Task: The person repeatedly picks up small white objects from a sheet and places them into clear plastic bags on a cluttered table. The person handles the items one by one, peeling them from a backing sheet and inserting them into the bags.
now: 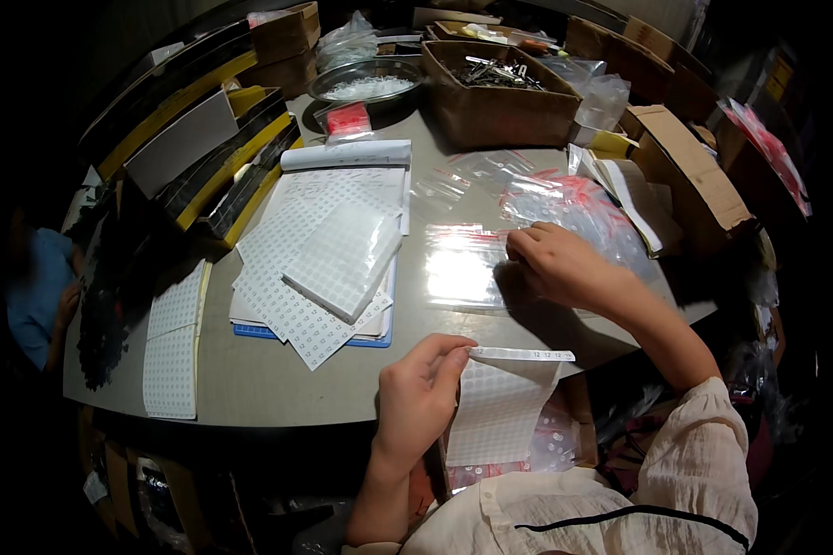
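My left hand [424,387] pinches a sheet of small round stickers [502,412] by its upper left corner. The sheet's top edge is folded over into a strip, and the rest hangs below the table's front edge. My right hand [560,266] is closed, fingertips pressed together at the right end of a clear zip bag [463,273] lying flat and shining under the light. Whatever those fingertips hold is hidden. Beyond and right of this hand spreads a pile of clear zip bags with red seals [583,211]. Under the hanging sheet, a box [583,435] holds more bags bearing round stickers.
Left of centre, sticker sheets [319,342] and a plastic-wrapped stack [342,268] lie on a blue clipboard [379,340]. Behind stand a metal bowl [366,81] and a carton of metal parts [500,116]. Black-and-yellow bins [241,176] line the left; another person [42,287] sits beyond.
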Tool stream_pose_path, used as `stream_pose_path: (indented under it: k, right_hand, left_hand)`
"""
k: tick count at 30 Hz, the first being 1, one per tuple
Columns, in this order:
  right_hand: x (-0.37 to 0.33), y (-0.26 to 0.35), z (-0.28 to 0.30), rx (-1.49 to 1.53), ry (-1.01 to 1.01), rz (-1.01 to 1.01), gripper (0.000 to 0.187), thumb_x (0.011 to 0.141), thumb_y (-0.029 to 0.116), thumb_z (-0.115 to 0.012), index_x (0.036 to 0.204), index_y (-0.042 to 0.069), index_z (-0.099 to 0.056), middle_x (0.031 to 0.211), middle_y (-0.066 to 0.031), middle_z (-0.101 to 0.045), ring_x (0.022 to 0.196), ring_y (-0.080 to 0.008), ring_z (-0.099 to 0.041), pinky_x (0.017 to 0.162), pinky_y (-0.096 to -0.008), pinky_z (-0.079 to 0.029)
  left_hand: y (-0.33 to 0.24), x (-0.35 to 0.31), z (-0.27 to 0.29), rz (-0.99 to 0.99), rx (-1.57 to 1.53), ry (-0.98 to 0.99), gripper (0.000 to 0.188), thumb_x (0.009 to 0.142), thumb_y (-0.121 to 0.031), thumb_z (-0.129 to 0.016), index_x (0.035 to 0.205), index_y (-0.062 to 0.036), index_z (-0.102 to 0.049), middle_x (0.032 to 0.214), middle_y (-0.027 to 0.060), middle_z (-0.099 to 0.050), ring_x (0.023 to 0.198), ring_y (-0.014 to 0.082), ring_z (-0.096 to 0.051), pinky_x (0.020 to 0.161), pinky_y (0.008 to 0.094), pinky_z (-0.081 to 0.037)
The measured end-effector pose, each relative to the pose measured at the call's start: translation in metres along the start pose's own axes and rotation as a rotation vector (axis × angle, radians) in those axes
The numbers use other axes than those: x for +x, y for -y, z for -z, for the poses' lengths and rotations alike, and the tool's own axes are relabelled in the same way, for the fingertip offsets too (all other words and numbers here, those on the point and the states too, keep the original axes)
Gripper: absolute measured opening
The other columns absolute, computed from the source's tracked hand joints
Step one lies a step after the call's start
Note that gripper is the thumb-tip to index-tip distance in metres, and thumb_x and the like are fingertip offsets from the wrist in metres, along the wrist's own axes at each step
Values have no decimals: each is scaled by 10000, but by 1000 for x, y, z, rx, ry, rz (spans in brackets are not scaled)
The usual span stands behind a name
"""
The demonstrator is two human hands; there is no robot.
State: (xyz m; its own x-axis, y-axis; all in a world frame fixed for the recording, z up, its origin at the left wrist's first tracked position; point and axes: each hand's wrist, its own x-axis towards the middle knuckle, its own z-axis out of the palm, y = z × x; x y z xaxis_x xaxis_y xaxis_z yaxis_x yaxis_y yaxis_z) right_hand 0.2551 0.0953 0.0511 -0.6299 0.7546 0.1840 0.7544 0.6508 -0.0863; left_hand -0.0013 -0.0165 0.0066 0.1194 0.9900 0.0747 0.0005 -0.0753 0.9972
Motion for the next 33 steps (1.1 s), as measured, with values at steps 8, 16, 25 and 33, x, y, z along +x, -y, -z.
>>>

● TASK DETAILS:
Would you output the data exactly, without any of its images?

● EXERCISE SOLUTION:
Task: The person repeatedly picks up small white objects from a sheet and places them into clear plastic bags on a cluttered table. The person handles the items one by one, peeling them from a backing sheet and inserting them into the bags.
now: 
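My left hand [424,387] pinches a sheet of small round stickers [502,412] by its upper left corner. The sheet's top edge is folded over into a strip, and the rest hangs below the table's front edge. My right hand [560,266] is closed, fingertips pressed together at the right end of a clear zip bag [463,273] lying flat and shining under the light. Whatever those fingertips hold is hidden. Beyond and right of this hand spreads a pile of clear zip bags with red seals [583,211]. Under the hanging sheet, a box [583,435] holds more bags bearing round stickers.
Left of centre, sticker sheets [319,342] and a plastic-wrapped stack [342,268] lie on a blue clipboard [379,340]. Behind stand a metal bowl [366,81] and a carton of metal parts [500,116]. Black-and-yellow bins [241,176] line the left; another person [42,287] sits beyond.
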Tool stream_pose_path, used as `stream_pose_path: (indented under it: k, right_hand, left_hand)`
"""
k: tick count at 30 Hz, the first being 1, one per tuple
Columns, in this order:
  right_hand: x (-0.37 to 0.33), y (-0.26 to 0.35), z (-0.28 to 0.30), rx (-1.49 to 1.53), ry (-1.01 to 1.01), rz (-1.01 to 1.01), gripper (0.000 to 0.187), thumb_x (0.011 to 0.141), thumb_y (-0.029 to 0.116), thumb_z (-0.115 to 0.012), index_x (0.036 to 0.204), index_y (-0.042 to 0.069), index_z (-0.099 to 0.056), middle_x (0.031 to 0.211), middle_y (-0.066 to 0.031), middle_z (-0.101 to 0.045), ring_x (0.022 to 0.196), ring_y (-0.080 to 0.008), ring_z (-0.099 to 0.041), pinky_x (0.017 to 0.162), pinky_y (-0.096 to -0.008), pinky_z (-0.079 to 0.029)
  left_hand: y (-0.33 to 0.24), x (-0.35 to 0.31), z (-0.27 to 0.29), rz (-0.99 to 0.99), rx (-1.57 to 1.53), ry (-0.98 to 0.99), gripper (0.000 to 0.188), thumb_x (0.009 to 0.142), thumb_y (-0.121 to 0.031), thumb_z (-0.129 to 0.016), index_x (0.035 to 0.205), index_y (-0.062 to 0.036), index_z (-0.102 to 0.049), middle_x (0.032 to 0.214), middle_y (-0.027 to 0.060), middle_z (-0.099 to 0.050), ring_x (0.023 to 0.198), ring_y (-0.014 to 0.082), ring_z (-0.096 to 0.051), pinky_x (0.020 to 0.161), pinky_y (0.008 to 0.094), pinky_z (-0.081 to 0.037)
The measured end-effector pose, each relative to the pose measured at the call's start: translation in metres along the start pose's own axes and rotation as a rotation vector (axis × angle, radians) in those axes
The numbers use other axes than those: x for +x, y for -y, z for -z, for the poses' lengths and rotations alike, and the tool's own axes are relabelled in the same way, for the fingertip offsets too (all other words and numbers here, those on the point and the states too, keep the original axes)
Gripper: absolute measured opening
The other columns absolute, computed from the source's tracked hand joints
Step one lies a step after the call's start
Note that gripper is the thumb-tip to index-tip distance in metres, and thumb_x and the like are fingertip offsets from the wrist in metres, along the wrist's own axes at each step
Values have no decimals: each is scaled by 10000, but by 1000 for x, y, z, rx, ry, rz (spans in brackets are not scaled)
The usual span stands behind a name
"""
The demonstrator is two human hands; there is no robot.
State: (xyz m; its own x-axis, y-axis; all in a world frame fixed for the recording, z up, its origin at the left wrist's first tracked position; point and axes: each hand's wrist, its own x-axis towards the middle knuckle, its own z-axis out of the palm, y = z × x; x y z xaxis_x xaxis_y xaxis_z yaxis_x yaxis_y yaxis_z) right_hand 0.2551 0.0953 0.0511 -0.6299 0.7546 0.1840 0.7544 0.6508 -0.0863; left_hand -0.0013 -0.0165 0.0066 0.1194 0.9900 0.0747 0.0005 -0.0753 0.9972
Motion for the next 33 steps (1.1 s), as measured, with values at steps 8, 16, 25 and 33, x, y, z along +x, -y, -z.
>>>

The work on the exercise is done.